The UK lags in supercomputing, the report states, behind Italy and Finland. It approvingly notes then-chancellor Rishi Sunak’s commissioning of a review of the UK’s needs in this area, in 2022.
Life sciences is another area of British weakness spotted by the report. There has been a “marked decline across all phases of UK clinical research” in recent years, it notes. And it laments what it describes as the 2022 Autumn Statement’s stifling of “smaller life sciences innovators, with a cut to the small- and medium-sized enterprise (SME) R&D tax-relief credits scheme that will reduce its value by 50%”.
Climate technology is showing some signs of promise for the UK, the report states. Investment in this area was roughly £7.5bn in 2022, up from £4bn the year before. And there are said to be approximately 5,000 startup companies in climate tech, compared with more than 14,000 in the US.
Moreover, "[nuclear] fusion is one of the areas in which we still project a sense of ambition. It is also one that allows us to strengthen transatlantic ties. For example, in 2022, the UK Atomic Energy Authority signed an agreement with US company Commonwealth Fusion Systems to advance commercial fusion energy”.

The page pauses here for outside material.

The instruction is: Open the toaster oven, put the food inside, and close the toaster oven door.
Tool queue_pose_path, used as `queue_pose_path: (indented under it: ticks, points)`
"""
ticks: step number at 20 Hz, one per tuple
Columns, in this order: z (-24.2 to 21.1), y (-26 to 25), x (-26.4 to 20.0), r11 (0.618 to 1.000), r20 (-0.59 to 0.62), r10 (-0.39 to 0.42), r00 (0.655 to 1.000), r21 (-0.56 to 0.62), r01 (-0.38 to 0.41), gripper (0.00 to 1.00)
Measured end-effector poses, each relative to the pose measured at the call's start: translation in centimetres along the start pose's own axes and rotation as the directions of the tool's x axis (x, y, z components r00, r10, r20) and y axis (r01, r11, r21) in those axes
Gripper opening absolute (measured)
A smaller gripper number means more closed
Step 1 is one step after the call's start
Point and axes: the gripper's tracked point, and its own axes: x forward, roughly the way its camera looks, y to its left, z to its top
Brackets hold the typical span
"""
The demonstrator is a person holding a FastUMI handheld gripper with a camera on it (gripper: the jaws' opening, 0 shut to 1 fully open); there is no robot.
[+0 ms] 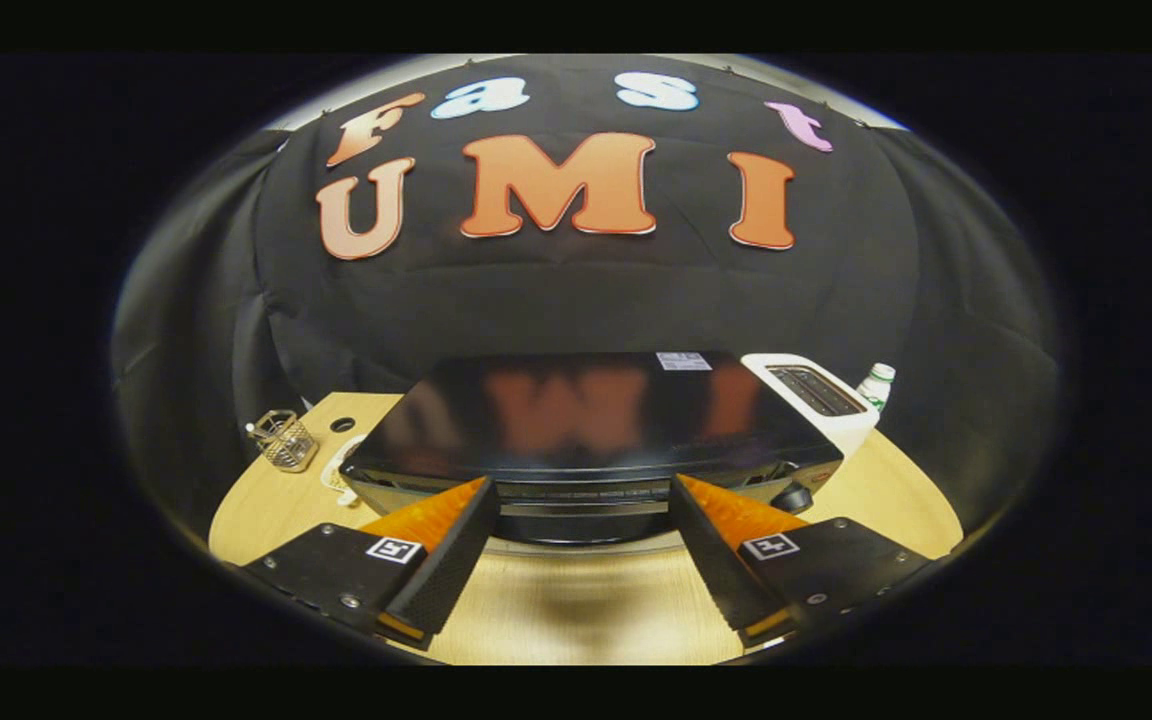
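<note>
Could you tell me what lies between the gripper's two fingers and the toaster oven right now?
Nothing: the open gripper holds nothing, its fingers straddling the toaster oven's front edge above bare wooden table in the gripper view.

The toaster oven [586, 425] is a wide, black, glossy box sitting squarely on the pale wooden counter [576, 610], its flat top mirroring the wall behind. A small white sticker lies near the back right of the top. Its front faces the viewer, seen from above; a dark knob [793, 497] shows at the front right corner.
</note>
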Motion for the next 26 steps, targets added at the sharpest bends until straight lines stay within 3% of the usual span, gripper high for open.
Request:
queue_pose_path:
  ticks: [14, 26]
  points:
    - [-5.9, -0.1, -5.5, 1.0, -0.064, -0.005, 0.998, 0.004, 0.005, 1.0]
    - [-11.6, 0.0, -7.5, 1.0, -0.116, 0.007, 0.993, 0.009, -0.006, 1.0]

One big recommendation of the report is likely to open old wounds from the time when Blair, as prime minister, wanted to introduce identity cards. This report advocates a “single digital ID system for all residents, providing a digital wallet to access it, while ensuring that digital and physical copies of ID have the same legal status”.
It also stresses the centrality of a digital ID system: “Far from being a nice-to-have or a question of marginal improvements in online public services, a properly functioning digital ID system is the cornerstone of a digital-era public sector.”
Its fundamental assertion is: “The debate over digital IDs has raged in the UK for decades. In a world in which everything from vaccine status to aeroplane tickets and banking details are available on our personal devices, it is illogical that the same is not true of our individual public records.”